Replacing a L3 core-switch. Suggestions about design and maybe stack.

Hi everyone! 

A little introduction:

If I'm posting this is the wrong location, or something like that please let me know. I'm new to the HPE Community :)

Alright. The story behind this is that I just graduated from a Networking Education, and just landed my first job a couple of months ago. Anyhow, was looking for a place do dicuss certain networking issues that I would come across, since I got no experience, and that we mainly use HP Networking Gear, it seems like this is a good place.

The issue:

The current issue I stand before is this;
We have  a L3 switch, that is acting like a core switch at one of our sites (please see attached topology):

The switch KOSS001, needs to be replaced. I had to restart it the other day, since that switch became unavailable with both SSH and console. Specs of the switch is below (from show tech buffers):

Product: HP J9145A
Name: HP 2910al-24G Switch
Date: Aug 22 2016 10:56:10
Build: 1784

If you look at the topology I have attached, you can see that the KOSS001 is a like a core L3 switch, and all traffic goses through it. About ~300 users. I need to replace this, since it has repeated problems.

What do you recommend?

The following would be some kind of speccs:

> Needs to be Layer 3
> Needs to be HP
> Needs a "stacking" solution (both for power redundancy etc).

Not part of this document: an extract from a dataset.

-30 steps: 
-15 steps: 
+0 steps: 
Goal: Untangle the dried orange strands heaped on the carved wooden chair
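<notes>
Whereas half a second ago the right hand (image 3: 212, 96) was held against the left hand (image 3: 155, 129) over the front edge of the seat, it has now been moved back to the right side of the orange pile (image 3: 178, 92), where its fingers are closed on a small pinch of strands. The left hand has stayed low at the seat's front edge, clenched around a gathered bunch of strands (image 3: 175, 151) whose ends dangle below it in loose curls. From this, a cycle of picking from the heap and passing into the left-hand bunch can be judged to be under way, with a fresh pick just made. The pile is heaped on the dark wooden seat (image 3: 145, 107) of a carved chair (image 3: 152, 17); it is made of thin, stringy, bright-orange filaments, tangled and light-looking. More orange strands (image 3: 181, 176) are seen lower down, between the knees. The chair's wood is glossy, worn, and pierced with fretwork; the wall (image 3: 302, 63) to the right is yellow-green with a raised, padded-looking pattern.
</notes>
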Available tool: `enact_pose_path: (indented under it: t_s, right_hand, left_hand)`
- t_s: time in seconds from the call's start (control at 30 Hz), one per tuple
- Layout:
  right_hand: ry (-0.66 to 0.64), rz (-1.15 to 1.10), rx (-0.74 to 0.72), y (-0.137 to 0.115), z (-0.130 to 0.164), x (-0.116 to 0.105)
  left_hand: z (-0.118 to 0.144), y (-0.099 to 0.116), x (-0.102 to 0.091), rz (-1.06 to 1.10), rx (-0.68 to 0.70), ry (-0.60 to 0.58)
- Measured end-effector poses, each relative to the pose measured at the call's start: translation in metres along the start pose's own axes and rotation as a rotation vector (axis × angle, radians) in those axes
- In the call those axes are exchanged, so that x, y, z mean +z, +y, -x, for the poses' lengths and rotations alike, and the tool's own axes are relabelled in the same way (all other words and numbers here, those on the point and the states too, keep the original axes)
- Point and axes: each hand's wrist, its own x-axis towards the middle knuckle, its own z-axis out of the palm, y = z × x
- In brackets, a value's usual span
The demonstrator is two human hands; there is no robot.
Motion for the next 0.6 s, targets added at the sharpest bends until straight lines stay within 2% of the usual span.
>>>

Or do you got something else in mind? 

If the switch would fail today, the whole site would be affected.

Any suggestions or tips would be greatly appreciated. Thanks you all very much.

Best regards Conny.


4 REPLIES 4
parnassus
Honored Contributor

Re: Replacing a L3 core-switch. Suggestions about design and maybe stack.

Well a grand total of 19 Switches distributed and inter-linked that way...how it is possible that the Switch named KOSS001 (the one on the Hotel Server Room) is acting really as Layer 3 core switch? Is it actually the Default Gateway for all your VLANs? or is it just one Switch that is connected (so a real SPoF) to your two KOSR001 and KOSR002 routers (ports 21 and 22) and those ones provide, through their VRRP implementation, a Default Gateway Virtual IP Address (the 10.3.0.2? where neither 10.3.0.5 nor 10.3.0.6 are actually used as DG IP Addresses, since those ones are binded to LAN physical interfaces of each KOSR router) for you entire network?

Is the KOSS001 really doing Layer 3 routing to KOSR001 and KOSR002?

Apart from that a real core with redudancy [*] should be made through the implementation of IRF (Comware based HPE Switches) or VSF (ArubaOS-Switch based Switches)...but then if I were you I would plan also to link KOSS003 and KOSS018 directly to the IRF/VSF Stack so a failure on KOSS003 on Outlet site will not impact on KOSS018 and its chains of other Switches on Glassworks site (it will impact only Outlet site chain of Switches).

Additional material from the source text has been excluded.